**Work item:** Your answer should be only the lines below from the one with "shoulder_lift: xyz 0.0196" to the one with "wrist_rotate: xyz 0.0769", repeated exactly, ends included.
Data section Block Start
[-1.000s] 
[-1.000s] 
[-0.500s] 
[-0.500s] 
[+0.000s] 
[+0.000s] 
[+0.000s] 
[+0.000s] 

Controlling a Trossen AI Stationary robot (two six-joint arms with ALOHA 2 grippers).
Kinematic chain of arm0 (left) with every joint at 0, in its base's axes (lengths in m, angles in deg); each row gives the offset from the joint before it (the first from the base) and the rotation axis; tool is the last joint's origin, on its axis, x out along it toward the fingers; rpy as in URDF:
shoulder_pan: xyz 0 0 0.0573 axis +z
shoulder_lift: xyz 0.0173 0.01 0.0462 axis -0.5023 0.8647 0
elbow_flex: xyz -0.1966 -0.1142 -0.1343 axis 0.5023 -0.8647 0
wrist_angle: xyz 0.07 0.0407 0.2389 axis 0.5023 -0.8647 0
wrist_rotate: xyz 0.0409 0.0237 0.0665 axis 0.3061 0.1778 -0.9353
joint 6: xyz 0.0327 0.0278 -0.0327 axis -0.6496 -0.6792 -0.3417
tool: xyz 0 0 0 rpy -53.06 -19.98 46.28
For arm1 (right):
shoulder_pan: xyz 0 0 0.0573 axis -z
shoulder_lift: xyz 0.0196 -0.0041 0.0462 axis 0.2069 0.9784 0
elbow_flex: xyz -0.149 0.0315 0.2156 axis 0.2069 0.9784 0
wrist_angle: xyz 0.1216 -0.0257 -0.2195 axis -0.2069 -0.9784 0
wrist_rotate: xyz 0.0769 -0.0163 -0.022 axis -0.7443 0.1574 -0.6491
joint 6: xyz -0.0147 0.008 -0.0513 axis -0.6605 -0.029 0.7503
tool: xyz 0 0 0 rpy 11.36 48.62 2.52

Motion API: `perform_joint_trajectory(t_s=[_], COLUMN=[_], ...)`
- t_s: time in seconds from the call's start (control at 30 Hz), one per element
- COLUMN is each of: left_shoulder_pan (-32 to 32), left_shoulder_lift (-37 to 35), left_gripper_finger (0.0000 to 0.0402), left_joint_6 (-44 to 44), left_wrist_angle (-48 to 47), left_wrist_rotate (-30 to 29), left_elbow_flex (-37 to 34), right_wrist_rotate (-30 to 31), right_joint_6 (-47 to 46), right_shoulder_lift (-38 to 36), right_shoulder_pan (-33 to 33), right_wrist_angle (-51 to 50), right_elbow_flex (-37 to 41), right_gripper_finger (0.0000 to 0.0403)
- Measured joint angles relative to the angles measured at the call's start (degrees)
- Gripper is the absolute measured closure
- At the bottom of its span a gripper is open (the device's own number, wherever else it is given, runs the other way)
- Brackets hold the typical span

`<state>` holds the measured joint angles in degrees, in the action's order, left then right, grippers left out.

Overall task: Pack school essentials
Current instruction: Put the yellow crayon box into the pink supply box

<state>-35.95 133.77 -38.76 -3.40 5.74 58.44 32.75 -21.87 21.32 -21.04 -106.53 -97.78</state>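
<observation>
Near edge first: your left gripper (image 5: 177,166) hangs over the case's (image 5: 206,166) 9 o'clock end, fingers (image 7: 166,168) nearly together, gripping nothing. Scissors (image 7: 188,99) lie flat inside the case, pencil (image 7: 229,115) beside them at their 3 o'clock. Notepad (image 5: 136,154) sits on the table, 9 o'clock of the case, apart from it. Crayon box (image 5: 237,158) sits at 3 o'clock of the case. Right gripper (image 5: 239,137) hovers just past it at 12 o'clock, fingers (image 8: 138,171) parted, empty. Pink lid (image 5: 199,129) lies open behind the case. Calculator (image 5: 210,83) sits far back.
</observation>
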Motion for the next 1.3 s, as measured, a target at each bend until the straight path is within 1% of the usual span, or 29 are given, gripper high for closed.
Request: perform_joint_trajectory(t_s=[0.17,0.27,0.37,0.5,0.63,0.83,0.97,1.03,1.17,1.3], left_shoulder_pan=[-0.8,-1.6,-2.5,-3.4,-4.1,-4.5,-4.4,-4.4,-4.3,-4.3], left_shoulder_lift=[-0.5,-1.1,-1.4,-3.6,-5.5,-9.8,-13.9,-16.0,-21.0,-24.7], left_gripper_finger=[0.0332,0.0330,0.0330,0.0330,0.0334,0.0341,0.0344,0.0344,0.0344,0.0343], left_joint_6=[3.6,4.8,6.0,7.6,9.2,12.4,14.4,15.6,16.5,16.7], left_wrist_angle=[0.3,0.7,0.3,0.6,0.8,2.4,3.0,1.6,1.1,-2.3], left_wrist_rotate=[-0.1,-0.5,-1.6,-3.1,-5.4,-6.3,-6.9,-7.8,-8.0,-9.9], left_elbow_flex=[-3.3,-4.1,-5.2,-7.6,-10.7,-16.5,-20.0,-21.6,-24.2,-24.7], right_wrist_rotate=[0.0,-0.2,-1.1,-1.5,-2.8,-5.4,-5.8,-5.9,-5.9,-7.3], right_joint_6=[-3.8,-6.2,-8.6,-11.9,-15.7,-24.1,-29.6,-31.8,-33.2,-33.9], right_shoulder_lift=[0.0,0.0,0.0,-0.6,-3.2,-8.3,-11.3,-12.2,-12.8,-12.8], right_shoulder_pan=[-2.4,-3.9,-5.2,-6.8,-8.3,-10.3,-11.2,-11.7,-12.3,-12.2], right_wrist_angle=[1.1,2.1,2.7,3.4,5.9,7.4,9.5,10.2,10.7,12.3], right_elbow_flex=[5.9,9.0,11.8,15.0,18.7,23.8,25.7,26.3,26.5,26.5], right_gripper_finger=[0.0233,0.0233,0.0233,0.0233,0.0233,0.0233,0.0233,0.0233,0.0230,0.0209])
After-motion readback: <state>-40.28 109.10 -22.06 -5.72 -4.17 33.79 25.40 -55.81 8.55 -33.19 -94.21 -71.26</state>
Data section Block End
**Output of the exercise:**
shoulder_lift: xyz 0.0196 -0.0041 0.0462 axis 0.2069 0.9784 0
elbow_flex: xyz -0.149 0.0315 0.2156 axis 0.2069 0.9784 0
wrist_angle: xyz 0.1216 -0.0257 -0.2195 axis -0.2069 -0.9784 0
wrist_rotate: xyz 0.0769 -0.0163 -0.022 axis -0.7443 0.1574 -0.6491

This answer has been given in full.